O governo da Bolívia anunciou nesta quinta-feira (27) a prisão de 17 militares e civis acusados de participação no golpe de Estado fracassado contra o presidente Luis Arce.

Quinze dos detidos foram apresentados com algemas, coletes à prova de balas e sob custódia policial. Os outros dois – o general Juan José Zúñiga e o vice-almirante Juan Arnez, ex-comandantes do Exército e da Marinha, respectivamente -, acusados de liderar a ação, foram presos ontem.

O presidente Arce negou hoje ter armado “um autogolpe” com o general que liderou o levante militar, como afirmou o oficial antes de ser preso: “Ele alega que eu o teria instruído para ganhar um pouco de popularidade. Lamentavelmente para ele, e foi demonstrado que não sou um político que vai ganhar popularidade com o sangue do povo.”

Zúñiga e Arnez podem pegar até 20 anos de prisão, por terrorismo e rebelião armada, indicou o Ministério Público. “Isso teria sido planejado desde o mês passado”, sugeriu em entrevista coletiva o ministro do Interior, Eduardo del Castillo. A polícia está à procura de outros três suspeitos.

– Feridos –

Antes de liderar o complô, o ex-comandante do Exército estava prestes a ser destituído, por violar normas e emitir opiniões políticas, confirmou Arce.

No começo da semana, Zúñiga havia ameaçado prender o ex-presidente Evo Morales – rival de Arce, mas do mesmo partido – se o ex-mandatário insistisse em concorrer à presidência em 2025.

Na quarta-feira, no momento de maior tensão, um tanque tentou derrubar uma das portas do palácio presidencial, onde Arce estava reunido com seu gabinete. O presidente encarou o general e ordenou que ele retornasse aos quartéis, mostra um vídeo divulgado pela presidência. Zúñiga se recusou, mas deixou o palácio presidencial minutos depois.

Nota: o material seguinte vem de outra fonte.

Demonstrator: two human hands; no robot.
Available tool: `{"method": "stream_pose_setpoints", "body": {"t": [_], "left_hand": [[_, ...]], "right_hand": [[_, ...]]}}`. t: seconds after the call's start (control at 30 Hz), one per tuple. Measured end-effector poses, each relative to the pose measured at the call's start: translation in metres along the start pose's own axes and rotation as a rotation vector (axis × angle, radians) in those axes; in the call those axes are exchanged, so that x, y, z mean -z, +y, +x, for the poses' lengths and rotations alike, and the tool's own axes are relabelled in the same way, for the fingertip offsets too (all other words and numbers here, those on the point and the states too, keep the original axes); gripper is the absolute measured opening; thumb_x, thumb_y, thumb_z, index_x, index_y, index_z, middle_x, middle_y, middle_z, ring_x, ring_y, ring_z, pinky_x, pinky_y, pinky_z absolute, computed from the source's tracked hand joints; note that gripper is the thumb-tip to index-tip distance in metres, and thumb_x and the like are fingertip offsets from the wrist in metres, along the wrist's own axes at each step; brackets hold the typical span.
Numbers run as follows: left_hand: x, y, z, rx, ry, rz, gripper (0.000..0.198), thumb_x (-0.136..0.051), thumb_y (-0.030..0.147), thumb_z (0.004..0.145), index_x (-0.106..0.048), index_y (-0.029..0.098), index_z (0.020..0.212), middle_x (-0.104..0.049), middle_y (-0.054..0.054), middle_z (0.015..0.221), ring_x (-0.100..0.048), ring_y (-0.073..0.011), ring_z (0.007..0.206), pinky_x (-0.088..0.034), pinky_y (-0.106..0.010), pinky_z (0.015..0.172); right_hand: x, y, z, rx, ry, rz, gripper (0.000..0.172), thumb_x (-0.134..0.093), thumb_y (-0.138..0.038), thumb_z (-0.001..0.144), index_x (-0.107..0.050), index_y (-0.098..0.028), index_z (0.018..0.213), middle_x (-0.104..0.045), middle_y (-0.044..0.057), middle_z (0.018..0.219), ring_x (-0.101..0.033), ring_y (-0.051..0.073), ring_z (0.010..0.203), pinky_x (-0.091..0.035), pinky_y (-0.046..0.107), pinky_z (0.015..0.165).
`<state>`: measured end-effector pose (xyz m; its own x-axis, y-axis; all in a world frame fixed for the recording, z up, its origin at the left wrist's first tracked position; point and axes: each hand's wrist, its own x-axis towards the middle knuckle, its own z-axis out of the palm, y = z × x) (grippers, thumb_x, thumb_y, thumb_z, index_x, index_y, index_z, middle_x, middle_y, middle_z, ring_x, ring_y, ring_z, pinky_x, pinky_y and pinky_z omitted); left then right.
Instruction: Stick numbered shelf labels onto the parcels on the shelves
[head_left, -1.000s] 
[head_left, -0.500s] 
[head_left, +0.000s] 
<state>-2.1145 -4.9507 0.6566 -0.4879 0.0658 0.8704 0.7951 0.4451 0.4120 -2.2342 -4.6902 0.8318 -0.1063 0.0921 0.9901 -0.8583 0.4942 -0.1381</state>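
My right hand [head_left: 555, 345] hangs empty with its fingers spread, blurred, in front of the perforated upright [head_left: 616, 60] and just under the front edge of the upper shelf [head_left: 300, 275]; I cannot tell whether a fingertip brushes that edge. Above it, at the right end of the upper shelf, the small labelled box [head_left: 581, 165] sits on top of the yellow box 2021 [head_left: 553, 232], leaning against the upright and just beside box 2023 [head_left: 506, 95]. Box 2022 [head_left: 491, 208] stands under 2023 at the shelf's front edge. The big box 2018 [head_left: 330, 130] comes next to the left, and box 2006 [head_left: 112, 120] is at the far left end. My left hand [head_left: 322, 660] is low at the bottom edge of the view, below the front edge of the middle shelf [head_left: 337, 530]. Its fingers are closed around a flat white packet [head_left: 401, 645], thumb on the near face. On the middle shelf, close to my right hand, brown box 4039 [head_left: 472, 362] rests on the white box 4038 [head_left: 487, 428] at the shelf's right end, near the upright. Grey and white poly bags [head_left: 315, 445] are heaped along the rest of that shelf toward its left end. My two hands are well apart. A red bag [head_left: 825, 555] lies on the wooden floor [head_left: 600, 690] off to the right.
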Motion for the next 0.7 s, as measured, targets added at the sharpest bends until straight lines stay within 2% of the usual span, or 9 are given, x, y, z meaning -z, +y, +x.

A rebelião militar deixou 14 civis feridos por projéteis, segundo um balanço revisado do governo. Várias pessoas agredidas por soldados passaram por cirurgias, informou Arce.

– Alerta a Morales –

Fortalecido pelo apoio internacional e também de seus apoiadores, Arce, 60 anos, conseguiu se sair vitorioso da tentativa de golpe, a pouco mais de um ano do fim de seu mandato.

“O fato de o golpe não ter sido bem-sucedido não significa que a situação na Bolívia tenha sido resolvida, pelo contrário: foi um sintoma de um descontentamento muito significativo que existe entre amplos setores”, analisou Gustavo Flores-Macías, da Universidade de Cornell, nos Estados Unidos.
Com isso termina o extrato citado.